A 2012 report by the Brazil-based Igarape Institute indicated that funeral costs in Haiti average about $5,000 per household and interest rates up to 150 percent were charged by moneylenders and morticians.

"In some cases we see poor families paying significantly more for mortician services than middle-class families because they are less informed about options and don't believe they have the room to negotiate the costs," said researcher Athena Kolbe, a co-author of the report.

The bereaved Tanis, who used what little savings she had to try and keep her father alive, appeared highly vulnerable to influence.

When Simeon insisted that the cheapest package was about $1,000, Tanis and her unemployed brother passively accepted add-on services like a funeral video and didn't press to find out how much another morgue would charge them while they sought cash for a funeral package.

While many Haitians pool resources and seek funeral expenses from relatives living overseas, there's no shortage of grief-stricken families who sell possessions or take out high-interest-rate loans, in part due to deep traditions for open-casket funerals and social pressures to bury loved ones with a splash.

"This is particularly true for poorer people and for people in rural areas where social pressure is stronger," said Carine Roenen, director of Fonkoze Foundation, a non-profit working with Haiti's biggest microfinance institution.

Pitchmen often start hustling as soon as word gets out there's been a death in a family. Fly-by-night hearse drivers, prying neighbors and even hospital physicians will bring bereaved families to undertakers, competing to claim a finder's fee of 10 percent that mortuaries dole out to intermediaries.

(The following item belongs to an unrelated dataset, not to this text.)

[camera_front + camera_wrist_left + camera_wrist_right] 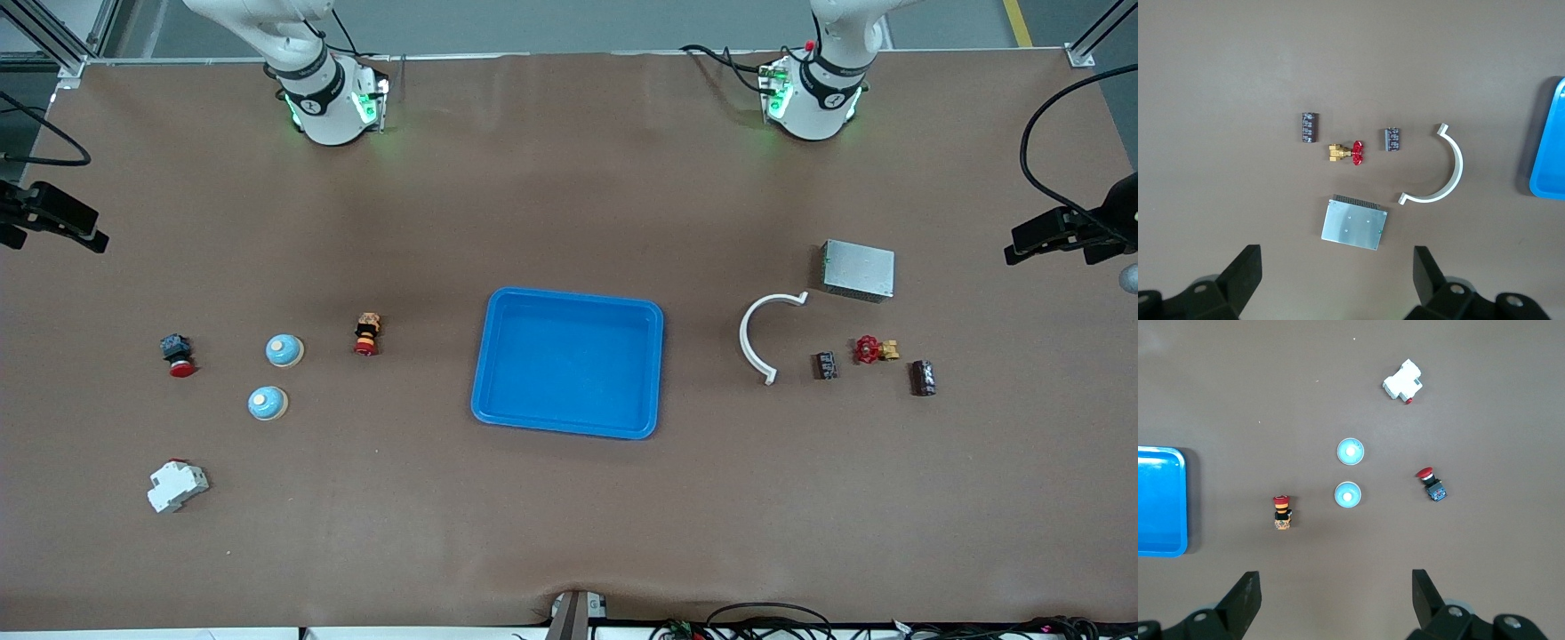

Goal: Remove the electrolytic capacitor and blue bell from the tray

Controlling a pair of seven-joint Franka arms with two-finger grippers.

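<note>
Capacitors [827, 365] and blue bells [284, 350] lie on the table, outside the empty tray [569, 363] — light, rigid, slippery; pinch across their sides. Left gripper [1338, 280] and right gripper [1336, 600] hover wide open, holding nothing.

Both arms wait, raised at their bases, grippers spread wide.

In the front view only the base ends of the two arms show along the far edge of the table, the right arm toward one end and the left arm toward the other. The left gripper [1338, 280] hangs high above the table, its two black fingers [1245, 273] far apart and holding nothing. The right gripper [1336, 603] hangs likewise, fingers [1426, 595] parted and empty.
</note>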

Established funeral homes want authorities to rein in freelance morticians who cut into their business. But nothing has been accomplished by the state to tame the uncontrolled market, and licensed parlors reluctantly rent out their morgues and viewing rooms to get a piece of the barely cheaper packages offered by self-styled undertakers.

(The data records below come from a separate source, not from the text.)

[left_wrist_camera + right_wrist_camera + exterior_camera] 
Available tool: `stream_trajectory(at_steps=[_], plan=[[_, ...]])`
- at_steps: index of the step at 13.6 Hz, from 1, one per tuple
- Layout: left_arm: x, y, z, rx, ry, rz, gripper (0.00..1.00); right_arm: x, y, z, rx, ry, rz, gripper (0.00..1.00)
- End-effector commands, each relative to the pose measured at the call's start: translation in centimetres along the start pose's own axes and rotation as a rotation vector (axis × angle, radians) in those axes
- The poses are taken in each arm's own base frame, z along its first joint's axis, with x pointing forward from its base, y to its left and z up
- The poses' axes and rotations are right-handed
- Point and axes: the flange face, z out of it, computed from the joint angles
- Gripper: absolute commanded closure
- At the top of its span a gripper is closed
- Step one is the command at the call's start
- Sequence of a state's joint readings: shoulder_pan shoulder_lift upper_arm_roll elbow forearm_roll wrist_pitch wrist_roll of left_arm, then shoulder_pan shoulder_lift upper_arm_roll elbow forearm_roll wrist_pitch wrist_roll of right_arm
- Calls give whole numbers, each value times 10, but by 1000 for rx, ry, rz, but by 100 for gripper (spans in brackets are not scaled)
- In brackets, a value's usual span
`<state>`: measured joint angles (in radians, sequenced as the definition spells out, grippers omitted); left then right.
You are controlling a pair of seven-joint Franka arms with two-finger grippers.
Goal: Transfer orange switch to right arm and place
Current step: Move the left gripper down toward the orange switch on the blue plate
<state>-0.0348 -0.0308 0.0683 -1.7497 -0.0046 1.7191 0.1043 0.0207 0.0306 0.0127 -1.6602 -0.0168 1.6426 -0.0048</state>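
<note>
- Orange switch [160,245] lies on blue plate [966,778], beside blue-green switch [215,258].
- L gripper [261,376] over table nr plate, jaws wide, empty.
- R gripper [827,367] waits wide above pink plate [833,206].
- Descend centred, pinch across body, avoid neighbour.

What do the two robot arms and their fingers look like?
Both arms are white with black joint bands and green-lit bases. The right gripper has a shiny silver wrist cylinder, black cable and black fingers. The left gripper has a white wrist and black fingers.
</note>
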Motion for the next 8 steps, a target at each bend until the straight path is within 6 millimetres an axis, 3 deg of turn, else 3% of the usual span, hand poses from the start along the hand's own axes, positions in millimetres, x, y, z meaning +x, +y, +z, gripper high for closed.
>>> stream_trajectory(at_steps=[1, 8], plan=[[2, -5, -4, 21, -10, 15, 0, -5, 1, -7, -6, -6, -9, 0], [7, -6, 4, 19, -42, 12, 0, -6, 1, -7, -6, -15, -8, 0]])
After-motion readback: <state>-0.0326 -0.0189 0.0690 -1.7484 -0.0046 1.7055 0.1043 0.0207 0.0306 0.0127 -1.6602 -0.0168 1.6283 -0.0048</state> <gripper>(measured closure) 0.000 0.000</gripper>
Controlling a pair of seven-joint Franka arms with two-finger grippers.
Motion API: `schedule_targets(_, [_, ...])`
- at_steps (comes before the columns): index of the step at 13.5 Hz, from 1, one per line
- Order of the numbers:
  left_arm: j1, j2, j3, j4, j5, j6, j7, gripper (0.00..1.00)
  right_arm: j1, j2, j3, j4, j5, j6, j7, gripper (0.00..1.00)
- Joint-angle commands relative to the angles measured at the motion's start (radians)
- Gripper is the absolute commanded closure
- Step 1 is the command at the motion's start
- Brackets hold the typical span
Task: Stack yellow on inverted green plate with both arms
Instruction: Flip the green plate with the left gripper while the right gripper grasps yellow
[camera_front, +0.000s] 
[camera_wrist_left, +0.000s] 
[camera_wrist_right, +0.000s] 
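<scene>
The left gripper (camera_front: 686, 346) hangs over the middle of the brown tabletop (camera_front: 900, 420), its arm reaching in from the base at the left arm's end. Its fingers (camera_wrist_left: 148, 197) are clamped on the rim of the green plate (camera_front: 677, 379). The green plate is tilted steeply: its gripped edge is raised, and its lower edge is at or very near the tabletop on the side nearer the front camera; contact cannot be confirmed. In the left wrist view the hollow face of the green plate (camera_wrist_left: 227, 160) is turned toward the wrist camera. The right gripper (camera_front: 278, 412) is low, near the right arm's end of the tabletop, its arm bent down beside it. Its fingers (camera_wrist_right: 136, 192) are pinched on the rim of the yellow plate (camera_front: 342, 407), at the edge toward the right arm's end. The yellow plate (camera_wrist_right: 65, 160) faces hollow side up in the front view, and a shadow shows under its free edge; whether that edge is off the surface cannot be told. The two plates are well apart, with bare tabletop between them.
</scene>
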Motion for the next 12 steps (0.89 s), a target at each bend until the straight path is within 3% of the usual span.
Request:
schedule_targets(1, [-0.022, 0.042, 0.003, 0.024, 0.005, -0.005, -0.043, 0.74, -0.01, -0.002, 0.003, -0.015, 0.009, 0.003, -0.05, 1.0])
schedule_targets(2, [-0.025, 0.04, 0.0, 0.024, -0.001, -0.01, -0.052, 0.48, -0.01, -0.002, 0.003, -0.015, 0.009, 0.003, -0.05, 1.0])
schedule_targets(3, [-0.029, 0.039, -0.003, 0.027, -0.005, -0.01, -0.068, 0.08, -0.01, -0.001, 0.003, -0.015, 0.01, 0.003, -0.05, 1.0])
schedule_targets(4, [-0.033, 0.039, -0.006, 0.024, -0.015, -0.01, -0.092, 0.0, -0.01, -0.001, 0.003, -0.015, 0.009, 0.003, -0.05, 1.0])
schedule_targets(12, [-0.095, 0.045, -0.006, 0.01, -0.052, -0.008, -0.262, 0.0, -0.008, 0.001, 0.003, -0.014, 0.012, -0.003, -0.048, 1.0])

"This business has gotten crazy. More unlicensed people with nothing to offer get into it every single day," said Zenith Funeral Home and Morgue owner Marie Lamercie Louis Dorville, whose priciest package offers embalming, metal caskets, interment and other features costing over $7,000. The median cost of a funeral in the United States is $7,180, according to the most recent figures by the National Funeral Directors Association.

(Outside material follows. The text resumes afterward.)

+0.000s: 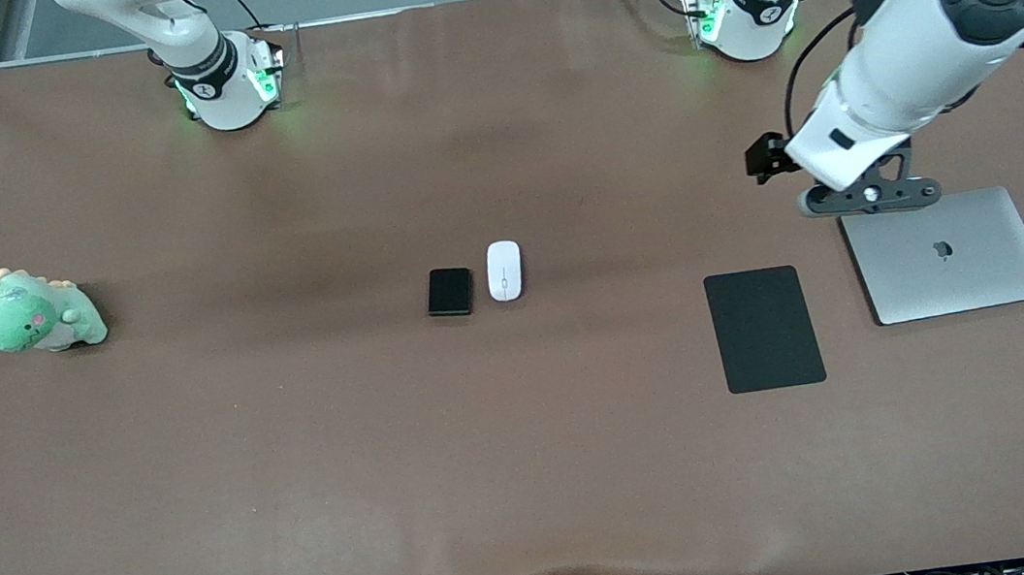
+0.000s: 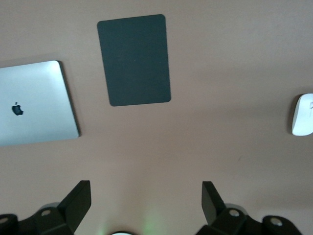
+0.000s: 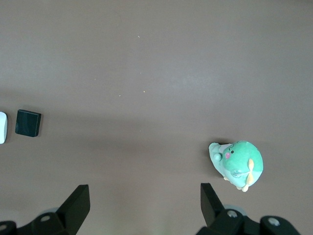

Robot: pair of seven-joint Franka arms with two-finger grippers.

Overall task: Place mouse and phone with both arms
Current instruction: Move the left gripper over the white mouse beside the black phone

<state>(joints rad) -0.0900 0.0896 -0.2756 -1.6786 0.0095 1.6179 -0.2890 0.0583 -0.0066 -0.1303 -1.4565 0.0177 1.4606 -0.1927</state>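
One mouse [image 1: 504, 271], white and oval with a grey midline, and one phone [image 1: 449, 291], a small black slab, lie side by side mid-table, well clear of every edge. One black mouse pad [image 1: 764, 328] and one silver laptop [image 1: 948, 254] sit toward the left arm's end, one green plush dinosaur [image 1: 34, 313] toward the right arm's. The left gripper [image 2: 145, 199] hangs spread and empty over bare table beside the laptop; the right gripper [image 3: 145, 199], likewise released, hangs over bare table near the plush.

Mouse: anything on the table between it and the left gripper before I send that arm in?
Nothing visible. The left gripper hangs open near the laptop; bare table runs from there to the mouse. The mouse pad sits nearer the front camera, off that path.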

Haitians are largely resistant to cremation due to religious and cultural traditions.

Jean Pierre Mercelien, an 18-year-old who is learning how to upholster casket linings, is one of the latest recruits to Haiti's byzantine burial business.

"It's a good living because there will never stop being new customers," he said matter-of-factly in a yard with men building wooden caskets and decorating them with cushions and aluminum handles.

Business is booming on Rue de l'Enterrement even though there's little space left in the crowded capital to entomb the dead.

Such is the demand in the sprawling Cemetery of Port-au-Prince that families rent out space in a mausoleum for two or three years, enough time for a body to decay to a skeleton. After that, cemetery workers say they generally dump the bones in a vault or temporarily leave them scattered in a dilapidated corner to make room for the next paying customer. Few families come to collect the remains.

A walk through the once beautiful landmark revealed ghoulish scenes of skeletons lying in opened caskets, ribs and vertebrae scattered inside sun-bleached suits with ties still knotted and dresses zipped up. A few bodies tossed on the ground by workers still had mummified skin on their skulls.

On a recent afternoon, the air was thick with the emotional fallout of Haiti's uncontrolled funeral and burial business. One mourning family was stopped at the cemetery gates and told their funeral director neglected to pay to get a casket-carrying hearse inside.

"I paid the funeral home for a whole package! This is how they treat us? They embarrass us at the cemetery?" raged mourner Franky Merzier.

Sucking his teeth, he then pooled together $145 to get the beat-up rented hearse carrying his late cousin Gertrude to her temporary tomb.